Variance and correlations measures for prediction components
Calculates local and integrated variance and correlation measures as introduced by Yuan et al. (2017).
devel.cvmeasure(joint, prediction1, prediction2, samplers = NULL, mesh = NULL)
joint |
A joint |
prediction1 |
A |
prediction2 |
A |
samplers |
A SpatialPolygon object describing the area for which to compute the cummulative variance measure. |
mesh |
The |
Variance and correlations measures.
Y. Yuan, F. E. Bachl, F. Lindgren, D. L. Brochers, J. B. Illian, S. T. Buckland, H. Rue, T. Gerrodette. 2017. Point process models for spatio-temporal distance sampling data from a large-scale survey of blue whales. https://arxiv.org/abs/1604.06013
if (bru_safe_inla()) {
# Load Gorilla data
data("gorillas", package = "inlabru")
# Use RColorBrewer
library(RColorBrewer)
# Fit a model with two components:
# 1) A spatial smooth SPDE
# 2) A spatial covariate effect (vegetation)

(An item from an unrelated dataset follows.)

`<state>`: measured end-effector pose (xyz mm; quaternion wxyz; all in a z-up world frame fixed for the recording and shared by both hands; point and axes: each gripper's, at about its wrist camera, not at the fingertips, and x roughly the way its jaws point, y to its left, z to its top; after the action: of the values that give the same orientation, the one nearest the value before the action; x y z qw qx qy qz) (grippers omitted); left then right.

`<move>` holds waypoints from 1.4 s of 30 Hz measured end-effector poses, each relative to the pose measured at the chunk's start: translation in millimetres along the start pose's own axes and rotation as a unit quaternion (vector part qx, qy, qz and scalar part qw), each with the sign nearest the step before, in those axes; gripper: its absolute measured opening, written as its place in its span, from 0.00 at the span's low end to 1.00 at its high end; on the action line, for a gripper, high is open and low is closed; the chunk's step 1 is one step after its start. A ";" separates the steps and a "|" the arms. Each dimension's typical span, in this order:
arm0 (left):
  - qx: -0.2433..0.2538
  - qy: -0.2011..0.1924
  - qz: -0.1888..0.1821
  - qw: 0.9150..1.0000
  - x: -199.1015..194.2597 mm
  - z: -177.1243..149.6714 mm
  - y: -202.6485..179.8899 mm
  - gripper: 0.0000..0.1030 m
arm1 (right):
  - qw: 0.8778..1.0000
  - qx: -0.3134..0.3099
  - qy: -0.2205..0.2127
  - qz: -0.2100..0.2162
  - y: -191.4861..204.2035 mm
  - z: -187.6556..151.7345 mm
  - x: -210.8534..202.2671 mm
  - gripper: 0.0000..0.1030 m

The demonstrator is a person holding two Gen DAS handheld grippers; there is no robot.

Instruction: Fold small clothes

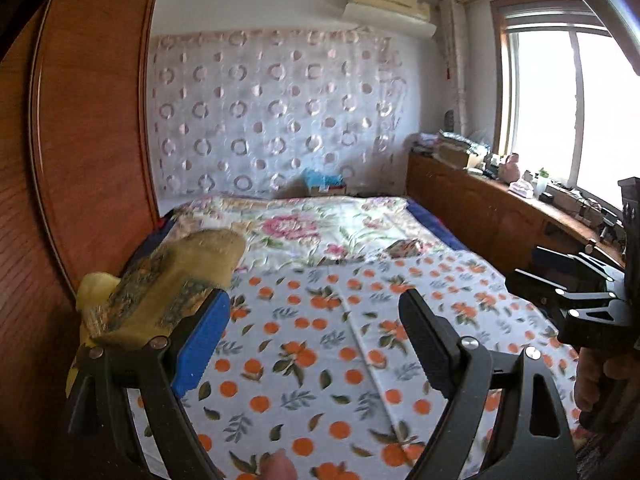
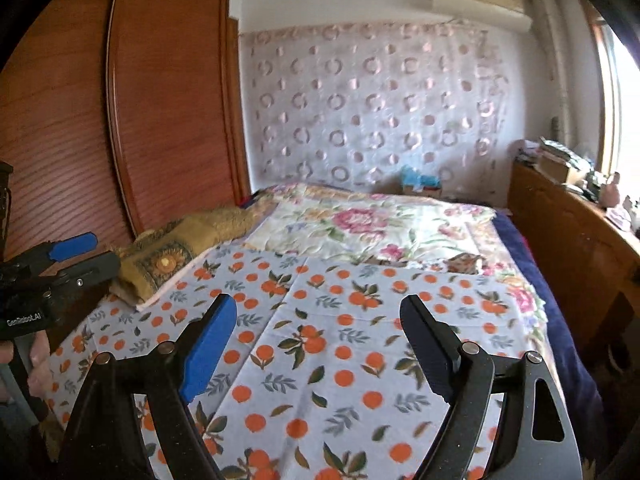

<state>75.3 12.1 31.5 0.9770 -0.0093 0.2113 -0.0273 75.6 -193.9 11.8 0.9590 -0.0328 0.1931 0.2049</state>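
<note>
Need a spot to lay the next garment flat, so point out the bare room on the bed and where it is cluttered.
Free: the white orange-print sheet, bare between the mustard-yellow folded towel at its left edge and the navy blanket edge on the right. The floral quilt beyond is mostly clear, apart from a small brown patterned item. Crowded: the wooden sideboard under the window.

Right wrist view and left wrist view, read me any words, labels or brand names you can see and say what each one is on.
"GenRobot.AI": white lettering on the black body of the left gripper, seen at the left edge of the right wrist view.
Small cardboard box at the head of the bed: any print is too small to read.
Clutter on the wooden sideboard: labels too blurred to read.
Nothing else legible.
</note>
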 end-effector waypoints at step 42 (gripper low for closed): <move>-0.003 -0.031 0.024 0.999 -45.0 8.8 -5.8 0.84 | 0.998 0.020 -0.052 -0.018 8.0 -22.7 -41.7 0.83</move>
<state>37.7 9.0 58.2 0.9835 -0.0076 0.1809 -0.0027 29.2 -205.7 7.0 0.9718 -0.0062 0.1461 0.1850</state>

pcmatern <- INLA::inla.spde2.pcmatern(gorillas$mesh,
prior.sigma = c(0.1, 0.01),
prior.range = c(0.01, 0.01)
)
cmp <- coordinates ~ vegetation(gorillas$gcov$vegetation, model = "factor_contrast") +
spde(coordinates, model = pcmatern) -
Intercept(1)
fit <- lgcp(cmp, gorillas$nests,
samplers = gorillas$boundary,
domain = list(coordinates = gorillas$mesh),
options = list(control.inla = list(int.strategy = "eb"))
)
# Predict SPDE and vegetation at the mesh vertex locations
vrt <- vertices(gorillas$mesh)
pred <- predict(
fit,
vrt,
~ list(
joint = spde + vegetation,
field = spde,
veg = vegetation
)
)
# Plot component mean
multiplot(ggplot() +
gg(gorillas$mesh, color = pred$joint$mean) +
coord_equal() +
theme(legend.position = "bottom"),
ggplot() +
gg(gorillas$mesh, color = pred$field$mean) +
coord_equal() +
theme(legend.position = "bottom"),
ggplot() +
gg(gorillas$mesh, color = pred$veg$mean) +
coord_equal() +
theme(legend.position = "bottom"),
cols = 3
)
# Plot component variance
multiplot(ggplot() +
gg(gorillas$mesh, color = pred$joint$var) +
coord_equal() +
theme(legend.position = "bottom"),
ggplot() +
gg(gorillas$mesh, color = pred$field$var) +
coord_equal() +
theme(legend.position = "bottom"),
ggplot() +
gg(gorillas$mesh, color = pred$veg$var) +
coord_equal() +
theme(legend.position = "bottom"),
cols = 3
)
# Calculate variance and correlation measure
vm <- devel.cvmeasure(pred$joint, pred$field, pred$veg)
lprange <- range(vm$var.joint, vm$var1, vm$var2)
# Variance contribution of the components
csc <- scale_fill_gradientn(colours = brewer.pal(9, "YlOrRd"), limits = lprange)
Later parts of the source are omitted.